Furthermore, network congestion is bound to happen due to the massive amount of
bandwidth consumption in the network. IPv6 inherits the same foundation as that of
IPv4, which means that the former has essentially adopted the latter’s attributes and
qualities, and even shortcomings.

1.1 Neighbor Discovery Protocol (NDP)

NDP operates on layer 2 of the IP stack, and it runs on top of Internet control message
protocol version 6 (ICMPv6) [3].

Table 1. Types of NDP messages

Type
Router Solicitation (RS)
Router Advertisement (RA)
Neighbor Solicitation (NS)
Neighbor Advertisement (NS)
Redirect
Function
Used by hosts for router discovery.
Used by routers to advertise addressing information.
Used for DAD and NUD.
Used by hosts for address resolution.
Used to redirect packets from one router to another.

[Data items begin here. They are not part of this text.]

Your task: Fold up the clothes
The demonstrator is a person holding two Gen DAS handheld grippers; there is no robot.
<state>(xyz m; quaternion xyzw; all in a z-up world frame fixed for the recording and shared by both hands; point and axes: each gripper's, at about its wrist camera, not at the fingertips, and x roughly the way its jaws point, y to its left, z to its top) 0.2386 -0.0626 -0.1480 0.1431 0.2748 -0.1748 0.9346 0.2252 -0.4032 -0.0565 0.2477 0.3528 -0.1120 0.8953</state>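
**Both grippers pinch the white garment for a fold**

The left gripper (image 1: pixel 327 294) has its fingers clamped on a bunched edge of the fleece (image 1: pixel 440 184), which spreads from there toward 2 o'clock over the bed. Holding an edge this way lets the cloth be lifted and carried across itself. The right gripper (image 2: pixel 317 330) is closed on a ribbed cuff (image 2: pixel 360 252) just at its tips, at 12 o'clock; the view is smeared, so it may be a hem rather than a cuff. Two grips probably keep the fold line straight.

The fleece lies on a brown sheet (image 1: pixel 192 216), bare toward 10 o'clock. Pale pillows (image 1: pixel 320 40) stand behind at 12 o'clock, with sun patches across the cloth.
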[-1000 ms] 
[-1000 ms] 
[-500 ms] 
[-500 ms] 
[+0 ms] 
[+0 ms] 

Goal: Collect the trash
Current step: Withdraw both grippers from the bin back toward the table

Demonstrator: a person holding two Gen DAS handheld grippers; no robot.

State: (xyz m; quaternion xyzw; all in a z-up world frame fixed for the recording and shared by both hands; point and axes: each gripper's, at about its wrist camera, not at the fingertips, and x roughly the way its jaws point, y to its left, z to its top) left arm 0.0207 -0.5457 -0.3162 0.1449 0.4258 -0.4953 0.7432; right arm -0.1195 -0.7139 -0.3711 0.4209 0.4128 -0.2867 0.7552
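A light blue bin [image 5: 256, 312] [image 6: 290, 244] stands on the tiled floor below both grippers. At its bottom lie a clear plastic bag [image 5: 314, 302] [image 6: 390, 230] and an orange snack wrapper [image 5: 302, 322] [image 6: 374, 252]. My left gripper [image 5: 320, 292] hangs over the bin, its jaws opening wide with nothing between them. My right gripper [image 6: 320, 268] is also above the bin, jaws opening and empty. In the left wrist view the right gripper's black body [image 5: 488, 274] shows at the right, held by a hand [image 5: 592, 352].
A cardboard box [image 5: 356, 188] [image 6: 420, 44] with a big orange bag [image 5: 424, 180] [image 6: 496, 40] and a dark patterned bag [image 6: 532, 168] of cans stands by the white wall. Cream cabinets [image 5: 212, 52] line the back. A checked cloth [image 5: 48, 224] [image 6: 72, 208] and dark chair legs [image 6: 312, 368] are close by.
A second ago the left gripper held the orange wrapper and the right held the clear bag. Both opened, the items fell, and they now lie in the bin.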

NDP consists of five message types: router solicitation, router advertisement (RA),
neighbor solicitation, neighbor advertisement and redirect message. The hosts in an
IPv6 network communicate by exchanging these messages. Table 1 lists the types and
function of each message [4, 5].

1.2 Denial of Service Router Advertisement Flooding Attack

Routers share information with hosts residing in the same network segment by means
of RA message exchange. An RA message contains information, such as network
prefix and routing information that can be used by hosts. By default, the hosts in an
IPv6 link-local network does not authenticate ingress or egress of IPv6 RA messages.
On this basis, a malicious router can spoof and imitate a link-local default gateway
and then send crafted messages or flood packets to cause congestion. A hacker can
flood the link-local network with crafted address prefix information and default route
information. The SLAAC is enabled by default, and thus, the flooded bogus packets
will force victims to continuously update their network information. This scenario
will lead the victim to utilise its CPU resources until the system ultimately becomes
unresponsive [6].

1.3 Types of DoS RA Flooding Attack

A DoS RA flooding attack can be categorised into three types: a default attack, an
attack that utilises IPv6 extension headers and an attack involving the fragmentation
of packets into smaller pieces or fragments.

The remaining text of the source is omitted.